Many sitemap generators output relative URLs to keep the XML portable across domains, making this a common scenario.
Steps to Reproduce
- Go to Knowledge Base page
- Click "Add Knowledge"
- Enter sitemap URL:
https://waha.devlike.pro/docs/sitemap.xml - Click "Add Source"

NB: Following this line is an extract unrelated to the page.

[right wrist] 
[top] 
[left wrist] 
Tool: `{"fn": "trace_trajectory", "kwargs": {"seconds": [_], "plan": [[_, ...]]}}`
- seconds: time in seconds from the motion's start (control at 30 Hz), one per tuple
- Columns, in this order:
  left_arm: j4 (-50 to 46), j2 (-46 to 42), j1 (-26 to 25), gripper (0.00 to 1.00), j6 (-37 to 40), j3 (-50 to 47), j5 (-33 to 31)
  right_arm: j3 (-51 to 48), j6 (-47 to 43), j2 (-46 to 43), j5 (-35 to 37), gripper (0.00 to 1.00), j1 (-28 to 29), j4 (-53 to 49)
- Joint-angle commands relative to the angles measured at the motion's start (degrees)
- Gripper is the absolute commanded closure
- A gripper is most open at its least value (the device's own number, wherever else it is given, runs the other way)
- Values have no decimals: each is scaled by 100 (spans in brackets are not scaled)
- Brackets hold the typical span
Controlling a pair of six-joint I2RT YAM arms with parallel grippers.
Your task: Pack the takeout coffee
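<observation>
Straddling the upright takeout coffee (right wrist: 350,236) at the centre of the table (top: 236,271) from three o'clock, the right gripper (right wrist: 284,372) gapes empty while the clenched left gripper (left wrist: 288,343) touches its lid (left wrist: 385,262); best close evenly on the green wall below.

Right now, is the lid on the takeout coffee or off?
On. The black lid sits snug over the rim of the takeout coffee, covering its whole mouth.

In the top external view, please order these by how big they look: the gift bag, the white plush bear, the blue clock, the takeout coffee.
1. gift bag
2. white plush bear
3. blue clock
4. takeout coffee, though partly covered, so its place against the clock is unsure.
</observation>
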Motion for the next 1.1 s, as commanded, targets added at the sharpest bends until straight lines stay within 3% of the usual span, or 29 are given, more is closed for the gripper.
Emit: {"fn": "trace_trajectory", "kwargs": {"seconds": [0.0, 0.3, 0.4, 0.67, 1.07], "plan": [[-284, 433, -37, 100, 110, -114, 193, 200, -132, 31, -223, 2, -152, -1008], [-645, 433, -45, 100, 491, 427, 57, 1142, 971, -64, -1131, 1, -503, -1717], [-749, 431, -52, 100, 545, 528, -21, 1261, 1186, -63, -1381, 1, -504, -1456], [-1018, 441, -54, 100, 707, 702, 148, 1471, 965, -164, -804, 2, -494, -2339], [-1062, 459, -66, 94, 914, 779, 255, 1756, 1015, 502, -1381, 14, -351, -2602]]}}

- Task starts, then disappears from UI
- Check Docker logs to see actual error
Expected Behavior
Option 1 (Preferred):
- Sitemap parser should compose absolute URLs from the base URL + relative paths
- Example:
https://waha.devlike.pro+/docs/apps/=https://waha.devlike.pro/docs/apps/ - Crawling should proceed successfully
Option 2 (Fallback):
- If relative URLs can't be handled, show clear error in UI
- Error message: "Sitemap contains relative URLs. Please provide a sitemap with absolute URLs or use the base URL directly."

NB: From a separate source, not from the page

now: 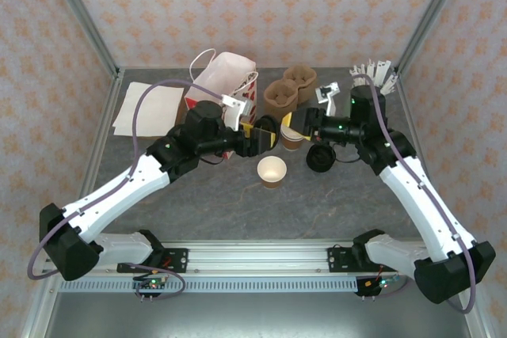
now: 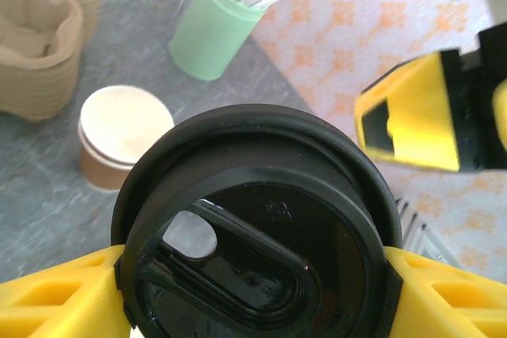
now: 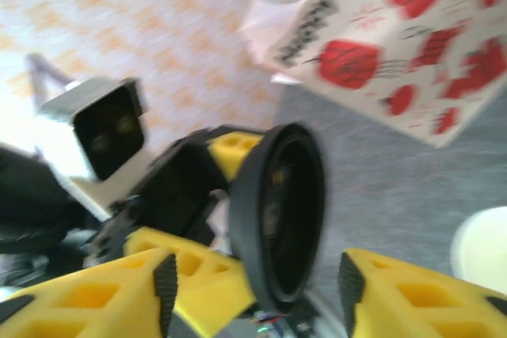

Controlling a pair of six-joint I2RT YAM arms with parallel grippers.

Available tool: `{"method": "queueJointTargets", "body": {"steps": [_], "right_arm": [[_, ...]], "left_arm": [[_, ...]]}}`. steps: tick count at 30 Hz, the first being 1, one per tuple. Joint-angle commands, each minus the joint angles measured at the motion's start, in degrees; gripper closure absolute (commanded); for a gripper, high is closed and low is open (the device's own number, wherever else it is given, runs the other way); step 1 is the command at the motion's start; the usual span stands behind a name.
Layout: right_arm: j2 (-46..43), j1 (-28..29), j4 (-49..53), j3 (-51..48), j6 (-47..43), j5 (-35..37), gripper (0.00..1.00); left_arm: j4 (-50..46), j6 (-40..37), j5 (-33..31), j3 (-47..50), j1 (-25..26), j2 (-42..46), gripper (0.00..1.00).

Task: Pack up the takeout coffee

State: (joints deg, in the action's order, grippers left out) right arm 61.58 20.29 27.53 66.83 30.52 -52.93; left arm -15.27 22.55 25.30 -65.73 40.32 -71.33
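Note:
A black plastic lid (image 2: 257, 227) is clamped edge to edge between the yellow fingers of my left gripper (image 2: 257, 290), held above the table centre (image 1: 265, 138). My right gripper (image 3: 257, 282) faces it (image 1: 296, 128), open, its pads standing clear of the lid (image 3: 277, 211) on both sides. One takeout coffee cup (image 1: 272, 172), white rim and brown sleeve, stands lidless just in front of the grippers. A cup of the same look (image 2: 123, 136) sits left of the lid in the left wrist view. Another brown cup (image 1: 290, 142) is partly hidden under the grippers.
A second black lid (image 1: 321, 157) lies on the table under the right arm. The red-and-white bag (image 1: 226, 85) stands at the back, with pulp cup trays (image 1: 289, 89) beside it. The mint-green cup of sticks (image 2: 210, 25) is back right. White paper (image 1: 146, 108) lies back left.

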Motion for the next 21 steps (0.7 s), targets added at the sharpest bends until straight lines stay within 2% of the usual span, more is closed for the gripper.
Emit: {"method": "queueJointTargets", "body": {"steps": [1, 6, 8, 13, 21], "right_arm": [[-2.33, -1.48, 14.91, 2.69, -6.44, 13.82, 0.38], [-2.61, -2.03, 24.61, 0.22, -5.91, 33.29, 0.33], [-2.52, -2.43, 25.47, -1.79, -5.56, 36.62, 0.32], [-2.52, -3.54, 25.74, -6.26, -4.14, 42.47, 0.28], [-2.58, -4.39, 23.86, -11.03, -4.82, 43.28, 0.27]], "left_arm": [[-12.6, -7.34, -7.58, -4.62, 2.43, -1.53, 0.32], [-26.49, -10.95, -14.44, -12.56, 7.24, -8.9, 0.34], [-31.57, -12.2, -16.52, -16.81, 8.99, -12.78, 0.35], [-42.08, -11.29, -23.03, -26.89, 11.17, -23.1, 0.38], [-48.8, -10.23, -22.57, -34.98, 12.42, -33.25, 0.38]]}}
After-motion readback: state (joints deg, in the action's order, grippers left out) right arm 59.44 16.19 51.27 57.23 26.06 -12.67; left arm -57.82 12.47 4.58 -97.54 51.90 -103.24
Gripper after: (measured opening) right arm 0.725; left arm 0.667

- Task should remain visible with error state, not disappear
Actual Behavior
- Sitemap parser extracts relative URLs as-is
- Crawler receives
/docs/apps/and rejects it (not a valid URL) - Task disappears from UI without any error notification
- User has no indication of what went wrong
Error Details (if any)
[ERROR]... × /docs/apps/ | Error:
Unexpected error in _crawl_web at line 500 in crawl
(../venv/lib/python3.12/site-packages/crawl4ai/async_crawler_strategy.py):
Error: URL must start with 'http://', 'https://', 'file://', or 'raw:'
Code context:
495 status_code=status_code,
496 screenshot=screenshot_data,
497 get_delayed_content=None,
498 )
499 else:
500 → raise ValueError(
501 "URL must start with 'http://', 'https://', 'file://', or 'raw:'"
502 )
Affected Component
🔍 Knowledge Base / RAG
Browser & OS
Edge on Windows 10
Additional Context
Example Sitemap Entry
<url>
<loc>/docs/apps/</loc>
<lastmod>2020-10-06T08:48:45+00:00</lastmod>
<changefreq>monthly</changefreq>
<priority>0.5</priority>
</url>
Affected Components
- 🔍 Knowledge Base / RAG (sitemap parsing logic)

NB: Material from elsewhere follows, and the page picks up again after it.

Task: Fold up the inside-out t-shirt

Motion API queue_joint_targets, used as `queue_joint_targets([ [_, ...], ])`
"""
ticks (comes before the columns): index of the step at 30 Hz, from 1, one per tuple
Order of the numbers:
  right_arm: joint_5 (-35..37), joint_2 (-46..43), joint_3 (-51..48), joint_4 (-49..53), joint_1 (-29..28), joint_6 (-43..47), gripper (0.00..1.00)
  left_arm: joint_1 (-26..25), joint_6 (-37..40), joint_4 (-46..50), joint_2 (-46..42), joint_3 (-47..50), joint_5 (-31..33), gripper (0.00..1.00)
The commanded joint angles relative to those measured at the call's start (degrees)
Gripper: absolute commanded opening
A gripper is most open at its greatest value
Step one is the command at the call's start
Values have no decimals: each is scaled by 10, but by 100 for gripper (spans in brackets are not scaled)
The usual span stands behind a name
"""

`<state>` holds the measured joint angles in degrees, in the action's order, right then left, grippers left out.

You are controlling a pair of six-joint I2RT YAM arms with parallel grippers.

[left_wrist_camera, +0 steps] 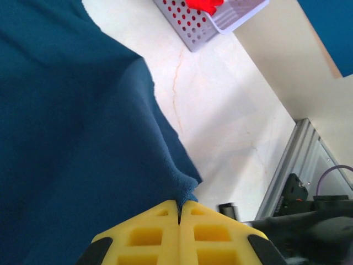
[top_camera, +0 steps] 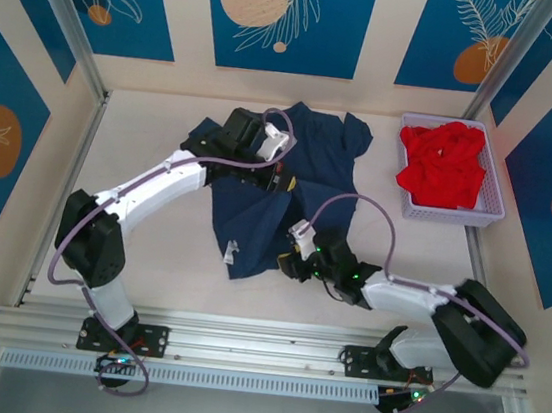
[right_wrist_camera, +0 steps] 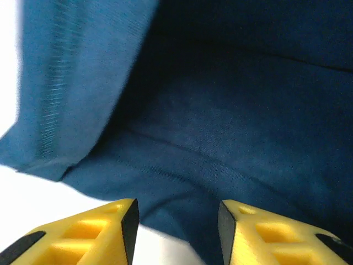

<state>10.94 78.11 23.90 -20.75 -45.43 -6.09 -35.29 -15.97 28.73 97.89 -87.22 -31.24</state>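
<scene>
The navy t-shirt lies mid-worktop, its white tag at 7 o'clock, too small to read. The left end effector, reaching toward 1 o'clock, pinches its cloth. The right end effector, pointing toward 10 o'clock, gapes at its edge.

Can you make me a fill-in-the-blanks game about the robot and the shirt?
1. The left gripper is ____ on the t-shirt.
2. The right gripper has its jaws ____ at the t-shirt's edge.
3. The basket holds a ____ garment.
Missing words: shut, open, red.
</scene>
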Motion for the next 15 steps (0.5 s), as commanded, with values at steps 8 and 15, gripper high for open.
queue_joint_targets([
  [8, 183, 186, 82, -212, -9, 83, 34, 6, 35, 97, -29, -61, -47, 0],
  [15, 217, 249, 145, -213, 10, 81, 35, 1, 4, 64, -51, -79, -111, 0],
])
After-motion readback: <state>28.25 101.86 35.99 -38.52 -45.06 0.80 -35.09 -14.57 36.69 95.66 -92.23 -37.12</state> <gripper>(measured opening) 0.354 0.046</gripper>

- 🖥️ Frontend UI (error handling and display)
Technical Notes
Root Causes:
- Sitemap parser (
python/src/server/services/crawling/strategies/sitemap.py) likely extracts<loc>content verbatim without checking if it's relative - URL composition logic missing: No code to combine base URL with relative paths
- UI error handling: Failed ingestion tasks disappear instead of showing error state
Suggested Fix:
- Use
urllib.parse.urljoin(base_url, relative_url)to compose absolute URLs - Validate composed URLs before passing to crawler
- Surface errors to UI instead of silent failure
Related Issues
- #130 - Surface crawling errors in UI (closed, but gap remains for this case)
- #607 - Different issue (URLs containing "sitemap" in path)
Service Status (check all that are working)
- [x] 🖥️ Frontend UI (http://localhost:3737)
- [x] ⚙️ Main Server (http://localhost:8181)
- [x] 🔗 MCP Service (localhost:8051)
- [ ] 🤖 Agents Service (http://localhost:8052)
- [ ] 💾 Supabase Database (connected)
Thanks for reporting. I just checked and can verify the error/problem.